• **BRIEF**
Across the entries below, please work out how many lines contain the string "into" and give only the number.
§
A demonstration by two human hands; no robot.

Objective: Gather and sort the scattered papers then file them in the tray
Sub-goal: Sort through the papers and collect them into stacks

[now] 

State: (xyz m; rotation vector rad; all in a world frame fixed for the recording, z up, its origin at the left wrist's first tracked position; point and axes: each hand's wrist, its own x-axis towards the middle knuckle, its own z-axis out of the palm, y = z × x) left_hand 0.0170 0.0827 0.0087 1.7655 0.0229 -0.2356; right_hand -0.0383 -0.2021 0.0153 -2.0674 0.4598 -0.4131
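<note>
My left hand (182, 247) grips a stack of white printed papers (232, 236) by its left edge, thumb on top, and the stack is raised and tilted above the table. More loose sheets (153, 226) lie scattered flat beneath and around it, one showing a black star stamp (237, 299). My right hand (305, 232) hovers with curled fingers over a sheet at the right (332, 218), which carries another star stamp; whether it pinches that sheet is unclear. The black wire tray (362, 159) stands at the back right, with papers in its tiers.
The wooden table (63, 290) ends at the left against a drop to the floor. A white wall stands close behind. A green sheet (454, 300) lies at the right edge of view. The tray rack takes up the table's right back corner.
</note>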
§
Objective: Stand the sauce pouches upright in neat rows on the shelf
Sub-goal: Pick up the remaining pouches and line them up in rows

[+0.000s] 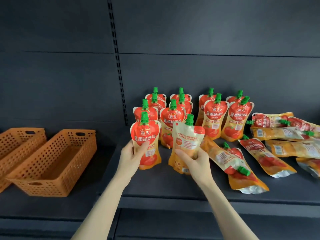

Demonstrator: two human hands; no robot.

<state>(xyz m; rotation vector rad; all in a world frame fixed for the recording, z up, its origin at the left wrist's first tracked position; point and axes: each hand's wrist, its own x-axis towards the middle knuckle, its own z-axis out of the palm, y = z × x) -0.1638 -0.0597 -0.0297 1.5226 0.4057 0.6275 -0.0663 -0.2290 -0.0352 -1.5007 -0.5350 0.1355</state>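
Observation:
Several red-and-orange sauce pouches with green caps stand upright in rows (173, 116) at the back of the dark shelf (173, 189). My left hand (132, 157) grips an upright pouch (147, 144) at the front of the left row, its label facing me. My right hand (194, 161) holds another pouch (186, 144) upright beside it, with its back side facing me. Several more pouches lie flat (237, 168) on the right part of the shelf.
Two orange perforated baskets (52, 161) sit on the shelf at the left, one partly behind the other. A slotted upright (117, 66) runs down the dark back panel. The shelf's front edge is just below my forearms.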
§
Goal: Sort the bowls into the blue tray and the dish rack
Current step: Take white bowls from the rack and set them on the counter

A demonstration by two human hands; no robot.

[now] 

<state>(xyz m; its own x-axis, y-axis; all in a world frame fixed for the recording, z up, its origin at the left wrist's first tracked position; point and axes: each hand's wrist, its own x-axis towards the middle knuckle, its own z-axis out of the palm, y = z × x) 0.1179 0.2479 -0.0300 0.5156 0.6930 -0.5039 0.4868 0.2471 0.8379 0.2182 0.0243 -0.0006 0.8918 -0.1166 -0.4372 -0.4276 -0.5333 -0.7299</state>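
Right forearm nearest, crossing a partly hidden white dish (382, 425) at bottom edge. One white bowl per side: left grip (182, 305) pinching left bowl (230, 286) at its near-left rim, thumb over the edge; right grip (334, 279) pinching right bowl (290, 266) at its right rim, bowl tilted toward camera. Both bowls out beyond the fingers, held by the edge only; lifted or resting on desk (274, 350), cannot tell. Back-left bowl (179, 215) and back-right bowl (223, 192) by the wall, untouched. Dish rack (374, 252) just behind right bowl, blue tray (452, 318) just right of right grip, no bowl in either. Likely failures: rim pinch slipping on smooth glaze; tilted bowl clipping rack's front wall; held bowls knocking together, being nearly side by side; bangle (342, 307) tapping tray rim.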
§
• **SOLVED EXERCISE**
2